We ended the monthly forecast for July with everyones favorite agricultural-themed tarot card: The Seven of Pentacles. It features a person tending to their garden, resting their chin on their hoe as they gaze at a tangle of vines sprouting golden pentacles. Lovely stuff, but certainly not the scene that greets me when I walk into my backyard to water my garden.
I suspect that many of you may be in a similar position - this summer has been a lot to cope with. An enduing pandemic, political turmoil (and that’s putting it lightly), and all the other challenges of a full life… it’s a lot. And so, to put it bluntly, my garden has gone to shit.
We have an attempt at a “three sisters” planting gone wrong. Beanstalks teetering here and there, crushing scraggly corn. The zucchini? It didn't take. Magenta puffs peek out from the parched ground here and there - amaranth that self seeded from last year - while yellow dragon’s egg cucumbers valiantly fruit in the back bed, my single successful planting. I’m not even sure what’s happening with the Japanese winged beans I “planted for fun.”
Some backstory: A facet of the pandemic/existential/life stress I’ve been dealing with is a flare-up of hand eczema. Even with gloves and steroid creams, I can’t get my hands wet or dirty without setting off a new cycle of unsightly itchiness. That means no digging, no watering, no weeding, no harvesting without gloves, and even then I have to be fast.
But still? My garden’s growing. It’s strange, yes. Most definitely not what I’d envisioned or wanted. I go out every morning with my son to water it, the least I can do in the sultry-hot North Carolina weather. We pick beans, look at the bugs that make their homes in the leaves, wonder whether those winged beans will appear and make a comeback.

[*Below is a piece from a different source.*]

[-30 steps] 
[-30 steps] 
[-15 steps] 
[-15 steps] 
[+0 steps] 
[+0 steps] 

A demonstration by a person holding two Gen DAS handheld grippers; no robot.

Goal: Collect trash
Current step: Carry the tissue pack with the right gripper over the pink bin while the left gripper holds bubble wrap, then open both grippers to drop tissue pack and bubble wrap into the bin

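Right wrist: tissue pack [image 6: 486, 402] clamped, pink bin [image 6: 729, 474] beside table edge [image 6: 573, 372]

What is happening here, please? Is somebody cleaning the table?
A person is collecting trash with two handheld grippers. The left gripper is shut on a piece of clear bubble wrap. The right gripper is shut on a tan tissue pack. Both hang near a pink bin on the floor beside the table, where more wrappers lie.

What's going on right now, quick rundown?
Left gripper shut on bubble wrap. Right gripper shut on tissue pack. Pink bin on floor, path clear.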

All this makes me think about the Seven of Pentacles. That maybe our bounty this summer is more about how we’ve tended to ourselves, known our limits, and let some things go wild because we had to. And that’s the think about tarot - everything in it is a symbol. Those pentacles don’t have to be actual vegetables or even actual achievements; they can also be decisions we make so that parts of ourselves can grown despite whatever difficulty we’re navigating.